• **DATA BLOCK**
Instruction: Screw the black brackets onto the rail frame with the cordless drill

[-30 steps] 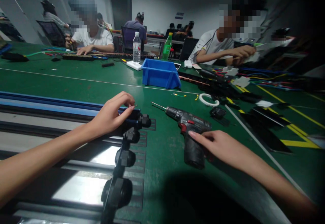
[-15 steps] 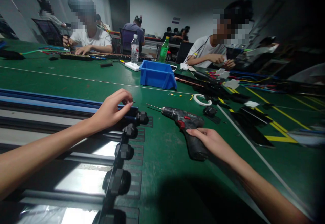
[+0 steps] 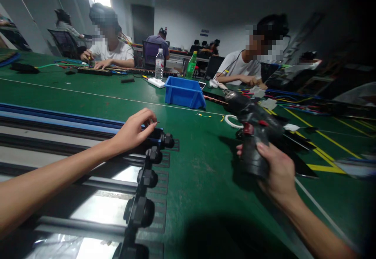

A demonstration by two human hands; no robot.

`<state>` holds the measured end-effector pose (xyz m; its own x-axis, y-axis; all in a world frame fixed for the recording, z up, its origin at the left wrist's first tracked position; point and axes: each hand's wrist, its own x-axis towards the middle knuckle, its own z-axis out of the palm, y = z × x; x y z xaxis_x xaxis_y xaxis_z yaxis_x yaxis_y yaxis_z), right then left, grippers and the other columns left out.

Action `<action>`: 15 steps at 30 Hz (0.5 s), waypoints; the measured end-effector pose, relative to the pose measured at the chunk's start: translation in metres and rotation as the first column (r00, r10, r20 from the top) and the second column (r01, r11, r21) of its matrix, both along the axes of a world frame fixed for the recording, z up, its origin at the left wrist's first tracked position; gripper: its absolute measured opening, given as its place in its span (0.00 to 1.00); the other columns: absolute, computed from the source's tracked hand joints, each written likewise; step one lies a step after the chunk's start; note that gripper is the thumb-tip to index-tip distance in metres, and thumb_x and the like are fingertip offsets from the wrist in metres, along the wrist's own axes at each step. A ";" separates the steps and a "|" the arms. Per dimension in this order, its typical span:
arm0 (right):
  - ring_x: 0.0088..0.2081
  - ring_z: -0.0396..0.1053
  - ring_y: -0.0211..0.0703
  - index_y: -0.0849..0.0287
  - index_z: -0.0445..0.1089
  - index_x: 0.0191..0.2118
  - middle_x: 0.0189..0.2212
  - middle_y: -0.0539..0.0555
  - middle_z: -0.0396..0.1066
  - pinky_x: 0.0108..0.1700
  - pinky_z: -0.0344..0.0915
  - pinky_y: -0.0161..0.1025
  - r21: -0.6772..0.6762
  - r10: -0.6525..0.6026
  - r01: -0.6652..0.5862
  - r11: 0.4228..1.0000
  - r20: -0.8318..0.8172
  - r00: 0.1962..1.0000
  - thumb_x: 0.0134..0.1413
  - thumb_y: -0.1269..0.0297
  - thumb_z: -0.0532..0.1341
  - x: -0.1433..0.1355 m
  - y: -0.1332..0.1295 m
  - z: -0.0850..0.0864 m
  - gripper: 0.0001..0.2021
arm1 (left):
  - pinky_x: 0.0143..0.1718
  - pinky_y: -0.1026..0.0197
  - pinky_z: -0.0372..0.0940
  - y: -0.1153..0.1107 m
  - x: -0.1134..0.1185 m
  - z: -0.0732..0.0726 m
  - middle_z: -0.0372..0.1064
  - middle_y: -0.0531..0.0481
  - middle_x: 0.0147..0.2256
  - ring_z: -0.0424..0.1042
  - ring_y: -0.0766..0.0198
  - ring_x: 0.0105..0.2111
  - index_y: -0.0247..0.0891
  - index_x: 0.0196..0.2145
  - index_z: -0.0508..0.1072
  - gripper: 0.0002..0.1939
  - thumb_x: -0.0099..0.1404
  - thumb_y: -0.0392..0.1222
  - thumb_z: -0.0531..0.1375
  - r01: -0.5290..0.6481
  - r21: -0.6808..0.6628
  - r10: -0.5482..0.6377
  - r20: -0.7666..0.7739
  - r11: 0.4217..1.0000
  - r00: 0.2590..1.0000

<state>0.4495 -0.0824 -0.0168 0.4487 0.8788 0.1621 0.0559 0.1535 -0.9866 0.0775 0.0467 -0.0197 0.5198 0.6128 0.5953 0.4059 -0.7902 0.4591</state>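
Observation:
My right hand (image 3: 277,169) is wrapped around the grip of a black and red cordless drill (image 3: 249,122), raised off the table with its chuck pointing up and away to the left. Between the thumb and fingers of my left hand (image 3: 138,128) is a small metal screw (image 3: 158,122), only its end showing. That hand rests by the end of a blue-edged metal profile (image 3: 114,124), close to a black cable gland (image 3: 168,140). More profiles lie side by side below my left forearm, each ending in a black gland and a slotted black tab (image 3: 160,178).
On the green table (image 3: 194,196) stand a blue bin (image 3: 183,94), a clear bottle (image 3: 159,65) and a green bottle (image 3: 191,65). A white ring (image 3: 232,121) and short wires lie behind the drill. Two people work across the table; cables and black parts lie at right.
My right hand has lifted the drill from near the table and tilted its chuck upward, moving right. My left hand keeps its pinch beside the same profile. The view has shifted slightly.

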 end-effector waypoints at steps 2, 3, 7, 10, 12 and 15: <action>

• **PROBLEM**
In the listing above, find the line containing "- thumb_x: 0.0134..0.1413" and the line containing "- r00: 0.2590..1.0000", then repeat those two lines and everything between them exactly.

• **RESULT OF THIS TASK**
  - thumb_x: 0.0134..0.1413
  - thumb_y: -0.1269..0.0297
  - thumb_z: -0.0532..0.1341
  - x: -0.1433..0.1355 m
  - y: -0.1332..0.1295 m
  - z: -0.0850..0.0864 m
  - gripper: 0.0001..0.2021
arm1 (left):
  - pinky_x: 0.0143..0.1718
  - pinky_y: -0.1026..0.0197
  - pinky_z: -0.0372..0.0940
  - y: -0.1153..0.1107 m
  - x: -0.1134..0.1185 m
  - z: -0.0732..0.0726 m
  - middle_z: -0.0372..0.1064
  - middle_y: -0.0531..0.0481
  - middle_x: 0.0147..0.2256
  - ring_z: -0.0424..0.1042
  - ring_y: -0.0766..0.0198
  - ring_x: 0.0105..0.2111
  - index_y: -0.0247..0.0891
  - index_x: 0.0196..0.2145
  - index_z: -0.0508..0.1072
  - gripper: 0.0002..0.1939
  - thumb_x: -0.0099..0.1404
  - thumb_y: -0.0392..0.1222
  - thumb_z: -0.0531..0.1375
  - r01: -0.5290..0.6481
  - r21: -0.6808..0.6628
  - r10: -0.5482..0.6377
  - r20: -0.7666..0.7739
  - r11: 0.4217..1.0000
  - r00: 0.2590..1.0000

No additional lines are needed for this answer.